--- YOUR TASK ---
Nothing other than the lines from the one containing "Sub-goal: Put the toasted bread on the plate" through the last line of the data below should be output, each reproduced exactly.

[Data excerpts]
########################################

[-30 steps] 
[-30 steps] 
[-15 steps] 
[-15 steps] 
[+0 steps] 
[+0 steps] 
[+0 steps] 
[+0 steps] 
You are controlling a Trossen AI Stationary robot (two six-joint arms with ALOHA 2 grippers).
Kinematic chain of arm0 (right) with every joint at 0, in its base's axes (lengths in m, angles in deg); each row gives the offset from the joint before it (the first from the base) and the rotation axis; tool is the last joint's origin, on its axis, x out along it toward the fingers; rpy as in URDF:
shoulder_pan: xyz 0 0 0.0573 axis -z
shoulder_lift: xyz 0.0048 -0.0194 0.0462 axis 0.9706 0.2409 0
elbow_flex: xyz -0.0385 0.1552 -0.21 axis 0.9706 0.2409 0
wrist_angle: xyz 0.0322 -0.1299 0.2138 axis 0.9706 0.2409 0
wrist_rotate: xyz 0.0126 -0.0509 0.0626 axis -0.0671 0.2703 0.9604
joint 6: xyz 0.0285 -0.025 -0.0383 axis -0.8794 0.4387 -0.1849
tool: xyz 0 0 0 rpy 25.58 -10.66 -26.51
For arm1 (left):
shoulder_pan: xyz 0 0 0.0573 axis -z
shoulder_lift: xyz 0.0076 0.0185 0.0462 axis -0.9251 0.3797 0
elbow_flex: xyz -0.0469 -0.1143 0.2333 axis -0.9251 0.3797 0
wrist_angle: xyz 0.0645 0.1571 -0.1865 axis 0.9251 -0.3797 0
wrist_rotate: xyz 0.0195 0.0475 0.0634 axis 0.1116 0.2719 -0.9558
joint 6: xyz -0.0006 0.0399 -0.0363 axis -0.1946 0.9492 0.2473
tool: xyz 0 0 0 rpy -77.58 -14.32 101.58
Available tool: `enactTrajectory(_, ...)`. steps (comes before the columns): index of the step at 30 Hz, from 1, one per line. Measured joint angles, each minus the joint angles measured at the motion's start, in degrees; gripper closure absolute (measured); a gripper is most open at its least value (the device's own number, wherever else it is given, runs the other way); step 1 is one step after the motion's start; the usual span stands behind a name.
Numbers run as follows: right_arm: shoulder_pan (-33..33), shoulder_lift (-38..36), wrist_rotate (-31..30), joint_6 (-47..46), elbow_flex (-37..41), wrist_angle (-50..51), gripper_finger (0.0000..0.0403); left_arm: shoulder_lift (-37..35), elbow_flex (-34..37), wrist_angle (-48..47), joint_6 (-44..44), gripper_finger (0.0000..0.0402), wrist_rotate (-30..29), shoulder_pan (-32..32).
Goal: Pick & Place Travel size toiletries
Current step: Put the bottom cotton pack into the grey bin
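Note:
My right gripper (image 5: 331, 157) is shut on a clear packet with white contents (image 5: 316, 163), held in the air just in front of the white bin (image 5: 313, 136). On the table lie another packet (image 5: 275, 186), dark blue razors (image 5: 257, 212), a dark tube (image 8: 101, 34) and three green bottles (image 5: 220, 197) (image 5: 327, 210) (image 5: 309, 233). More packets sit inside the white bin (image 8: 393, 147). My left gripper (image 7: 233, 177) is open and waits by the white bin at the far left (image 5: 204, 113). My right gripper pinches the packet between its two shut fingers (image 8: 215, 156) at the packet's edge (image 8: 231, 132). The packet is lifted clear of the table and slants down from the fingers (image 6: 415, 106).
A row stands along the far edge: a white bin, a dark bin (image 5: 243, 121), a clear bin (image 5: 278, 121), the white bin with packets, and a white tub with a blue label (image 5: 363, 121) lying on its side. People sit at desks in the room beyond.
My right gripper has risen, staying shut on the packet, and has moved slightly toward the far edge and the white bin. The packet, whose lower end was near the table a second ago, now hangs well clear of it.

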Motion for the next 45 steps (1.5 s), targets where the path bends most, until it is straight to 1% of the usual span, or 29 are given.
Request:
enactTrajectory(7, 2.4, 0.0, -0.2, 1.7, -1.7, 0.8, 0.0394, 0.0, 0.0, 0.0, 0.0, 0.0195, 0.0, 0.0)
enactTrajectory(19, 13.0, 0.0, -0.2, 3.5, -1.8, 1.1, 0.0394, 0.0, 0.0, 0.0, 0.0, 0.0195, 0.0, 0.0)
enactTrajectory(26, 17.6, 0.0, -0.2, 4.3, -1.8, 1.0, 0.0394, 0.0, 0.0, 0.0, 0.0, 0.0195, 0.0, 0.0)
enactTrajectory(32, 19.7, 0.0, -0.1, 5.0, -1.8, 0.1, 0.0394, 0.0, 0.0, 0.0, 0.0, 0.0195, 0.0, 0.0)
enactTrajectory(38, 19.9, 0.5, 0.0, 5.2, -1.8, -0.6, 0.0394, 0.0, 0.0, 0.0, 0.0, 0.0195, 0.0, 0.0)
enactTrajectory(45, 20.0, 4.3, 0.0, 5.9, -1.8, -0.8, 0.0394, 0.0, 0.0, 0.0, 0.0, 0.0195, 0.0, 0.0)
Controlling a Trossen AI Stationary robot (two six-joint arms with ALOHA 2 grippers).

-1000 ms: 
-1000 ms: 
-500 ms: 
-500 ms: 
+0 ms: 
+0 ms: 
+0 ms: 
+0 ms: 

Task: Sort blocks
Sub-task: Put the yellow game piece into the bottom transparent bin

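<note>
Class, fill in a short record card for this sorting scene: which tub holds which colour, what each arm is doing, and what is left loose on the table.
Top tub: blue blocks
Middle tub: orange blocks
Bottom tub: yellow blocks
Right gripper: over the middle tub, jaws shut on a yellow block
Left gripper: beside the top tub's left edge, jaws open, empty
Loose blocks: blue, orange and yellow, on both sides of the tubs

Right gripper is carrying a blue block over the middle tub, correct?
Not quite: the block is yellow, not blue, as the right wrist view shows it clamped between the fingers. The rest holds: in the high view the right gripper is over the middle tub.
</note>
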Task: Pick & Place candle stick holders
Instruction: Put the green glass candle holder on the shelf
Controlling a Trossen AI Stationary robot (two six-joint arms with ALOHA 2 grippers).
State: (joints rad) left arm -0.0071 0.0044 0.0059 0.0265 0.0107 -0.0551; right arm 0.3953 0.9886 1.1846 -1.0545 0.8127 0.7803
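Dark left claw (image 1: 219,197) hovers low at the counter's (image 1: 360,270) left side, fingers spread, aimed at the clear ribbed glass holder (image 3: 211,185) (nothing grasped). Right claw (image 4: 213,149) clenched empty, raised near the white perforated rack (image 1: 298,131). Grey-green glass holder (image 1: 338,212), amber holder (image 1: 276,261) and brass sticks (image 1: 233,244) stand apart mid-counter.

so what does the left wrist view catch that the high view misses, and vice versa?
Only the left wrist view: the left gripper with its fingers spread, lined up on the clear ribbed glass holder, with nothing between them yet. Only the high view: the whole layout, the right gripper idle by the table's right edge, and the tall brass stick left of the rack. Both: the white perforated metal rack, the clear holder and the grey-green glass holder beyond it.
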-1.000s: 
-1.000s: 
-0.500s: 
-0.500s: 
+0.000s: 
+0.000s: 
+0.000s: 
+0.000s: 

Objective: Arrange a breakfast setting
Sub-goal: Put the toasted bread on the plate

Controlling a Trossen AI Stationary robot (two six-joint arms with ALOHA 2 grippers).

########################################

--- RESULT FOR THIS TASK ---
Sub-goal: Put the toasted bread on the plate

Controlling a Trossen AI Stationary robot (two six-joint arms with ALOHA 2 grippers).

There is no more to the output.